After locating the line with "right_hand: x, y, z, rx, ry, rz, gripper" in the data that follows, return it and every later line exactly, up to and including the line with "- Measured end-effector".
(Available records Opens)
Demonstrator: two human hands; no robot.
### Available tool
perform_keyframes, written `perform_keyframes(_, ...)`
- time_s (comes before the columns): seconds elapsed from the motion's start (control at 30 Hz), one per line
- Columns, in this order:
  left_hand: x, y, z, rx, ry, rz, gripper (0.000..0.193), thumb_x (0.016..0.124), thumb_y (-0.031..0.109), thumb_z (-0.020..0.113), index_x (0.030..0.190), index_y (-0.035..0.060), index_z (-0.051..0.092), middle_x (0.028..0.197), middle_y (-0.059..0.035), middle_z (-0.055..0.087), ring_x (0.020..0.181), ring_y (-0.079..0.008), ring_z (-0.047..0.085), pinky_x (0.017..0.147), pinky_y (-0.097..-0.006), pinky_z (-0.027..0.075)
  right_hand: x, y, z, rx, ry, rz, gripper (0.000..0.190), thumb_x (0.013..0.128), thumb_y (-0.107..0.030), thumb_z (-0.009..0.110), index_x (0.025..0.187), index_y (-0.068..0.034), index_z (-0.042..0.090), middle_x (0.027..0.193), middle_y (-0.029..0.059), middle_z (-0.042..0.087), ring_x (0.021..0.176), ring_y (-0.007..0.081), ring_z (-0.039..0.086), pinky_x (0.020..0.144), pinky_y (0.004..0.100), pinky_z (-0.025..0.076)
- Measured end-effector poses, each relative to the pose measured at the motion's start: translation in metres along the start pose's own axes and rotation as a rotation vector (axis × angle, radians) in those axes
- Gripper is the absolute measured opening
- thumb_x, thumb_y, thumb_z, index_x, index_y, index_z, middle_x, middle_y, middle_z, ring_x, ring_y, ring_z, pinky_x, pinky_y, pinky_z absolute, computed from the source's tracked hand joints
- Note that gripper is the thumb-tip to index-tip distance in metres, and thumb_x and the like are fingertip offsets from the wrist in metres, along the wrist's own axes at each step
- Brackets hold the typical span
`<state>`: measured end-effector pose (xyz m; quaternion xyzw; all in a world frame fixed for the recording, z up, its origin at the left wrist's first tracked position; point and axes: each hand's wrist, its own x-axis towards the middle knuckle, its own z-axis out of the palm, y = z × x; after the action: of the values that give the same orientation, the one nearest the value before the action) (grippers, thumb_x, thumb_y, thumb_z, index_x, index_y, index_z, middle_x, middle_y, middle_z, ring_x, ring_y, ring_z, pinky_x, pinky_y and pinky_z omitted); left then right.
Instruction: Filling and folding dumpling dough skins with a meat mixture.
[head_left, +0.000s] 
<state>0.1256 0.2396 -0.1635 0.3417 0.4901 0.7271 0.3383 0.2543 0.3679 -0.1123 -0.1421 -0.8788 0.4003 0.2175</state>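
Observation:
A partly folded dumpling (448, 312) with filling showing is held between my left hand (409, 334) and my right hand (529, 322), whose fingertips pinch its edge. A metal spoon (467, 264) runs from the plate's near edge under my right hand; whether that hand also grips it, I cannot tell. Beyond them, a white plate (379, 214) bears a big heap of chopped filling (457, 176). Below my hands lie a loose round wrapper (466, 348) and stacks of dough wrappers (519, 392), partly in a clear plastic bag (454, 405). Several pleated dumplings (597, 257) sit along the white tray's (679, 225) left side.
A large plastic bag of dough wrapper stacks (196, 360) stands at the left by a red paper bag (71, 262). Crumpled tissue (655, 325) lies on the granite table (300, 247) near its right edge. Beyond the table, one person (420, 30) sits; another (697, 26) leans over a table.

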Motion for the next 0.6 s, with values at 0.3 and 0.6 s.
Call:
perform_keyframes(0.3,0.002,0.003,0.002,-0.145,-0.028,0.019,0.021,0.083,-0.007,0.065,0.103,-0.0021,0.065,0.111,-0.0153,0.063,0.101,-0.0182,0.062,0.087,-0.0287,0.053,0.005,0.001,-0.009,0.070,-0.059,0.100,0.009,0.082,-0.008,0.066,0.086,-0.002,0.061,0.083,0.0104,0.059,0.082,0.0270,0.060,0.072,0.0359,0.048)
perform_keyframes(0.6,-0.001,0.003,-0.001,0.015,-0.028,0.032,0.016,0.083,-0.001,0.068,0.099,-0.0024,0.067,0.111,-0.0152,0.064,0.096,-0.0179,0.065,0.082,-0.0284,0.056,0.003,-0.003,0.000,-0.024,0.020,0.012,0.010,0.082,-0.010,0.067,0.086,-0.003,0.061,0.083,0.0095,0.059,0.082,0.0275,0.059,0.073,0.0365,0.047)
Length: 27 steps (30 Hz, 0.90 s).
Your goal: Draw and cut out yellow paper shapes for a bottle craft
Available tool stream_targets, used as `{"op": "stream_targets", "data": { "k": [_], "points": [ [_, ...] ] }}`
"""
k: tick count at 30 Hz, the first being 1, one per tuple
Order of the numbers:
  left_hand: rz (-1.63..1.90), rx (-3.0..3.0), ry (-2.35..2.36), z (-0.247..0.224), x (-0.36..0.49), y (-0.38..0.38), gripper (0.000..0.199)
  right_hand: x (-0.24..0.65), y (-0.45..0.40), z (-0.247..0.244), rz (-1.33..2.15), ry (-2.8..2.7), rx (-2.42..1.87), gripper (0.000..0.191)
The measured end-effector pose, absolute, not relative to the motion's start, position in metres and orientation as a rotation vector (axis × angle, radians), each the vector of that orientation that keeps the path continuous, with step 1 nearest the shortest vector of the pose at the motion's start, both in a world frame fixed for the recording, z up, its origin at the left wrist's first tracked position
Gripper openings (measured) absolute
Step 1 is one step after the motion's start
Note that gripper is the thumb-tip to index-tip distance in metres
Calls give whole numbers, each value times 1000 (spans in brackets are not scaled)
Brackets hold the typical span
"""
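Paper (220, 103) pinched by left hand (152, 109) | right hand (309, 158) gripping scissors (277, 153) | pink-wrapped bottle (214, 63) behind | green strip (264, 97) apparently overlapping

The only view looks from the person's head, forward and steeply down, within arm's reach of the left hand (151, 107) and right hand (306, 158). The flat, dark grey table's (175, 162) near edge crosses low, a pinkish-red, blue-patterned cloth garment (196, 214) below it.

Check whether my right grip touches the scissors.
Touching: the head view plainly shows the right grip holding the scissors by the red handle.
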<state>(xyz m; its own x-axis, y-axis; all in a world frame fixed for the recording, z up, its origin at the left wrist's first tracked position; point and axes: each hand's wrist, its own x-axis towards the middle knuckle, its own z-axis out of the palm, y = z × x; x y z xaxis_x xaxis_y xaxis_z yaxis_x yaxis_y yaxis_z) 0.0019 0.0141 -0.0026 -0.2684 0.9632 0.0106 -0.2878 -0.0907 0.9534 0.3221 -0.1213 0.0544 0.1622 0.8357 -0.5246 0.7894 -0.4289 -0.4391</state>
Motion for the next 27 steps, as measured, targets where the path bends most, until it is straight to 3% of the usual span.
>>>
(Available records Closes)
-- Task response --
  right_hand: x, y, z, rx, ry, rz, gripper (0.000..0.190), thumb_x (0.013..0.128), thumb_y (-0.107..0.030), thumb_z (-0.009..0.110), index_x (0.025..0.187), index_y (-0.068..0.034), index_z (-0.042..0.090), middle_x (0.027..0.193), middle_y (-0.029..0.059), middle_z (-0.042..0.087), ring_x (0.021..0.176), ring_y (-0.007..0.081), ring_z (-0.039..0.086), pinky_x (0.020..0.144), pinky_y (0.004..0.100), pinky_z (-0.025..0.076)
- Measured end-effector poses, each relative to the pose measured at the motion's start: translation in metres along the start pose's own axes and rotation as a rotation vector (axis × angle, radians) in those axes

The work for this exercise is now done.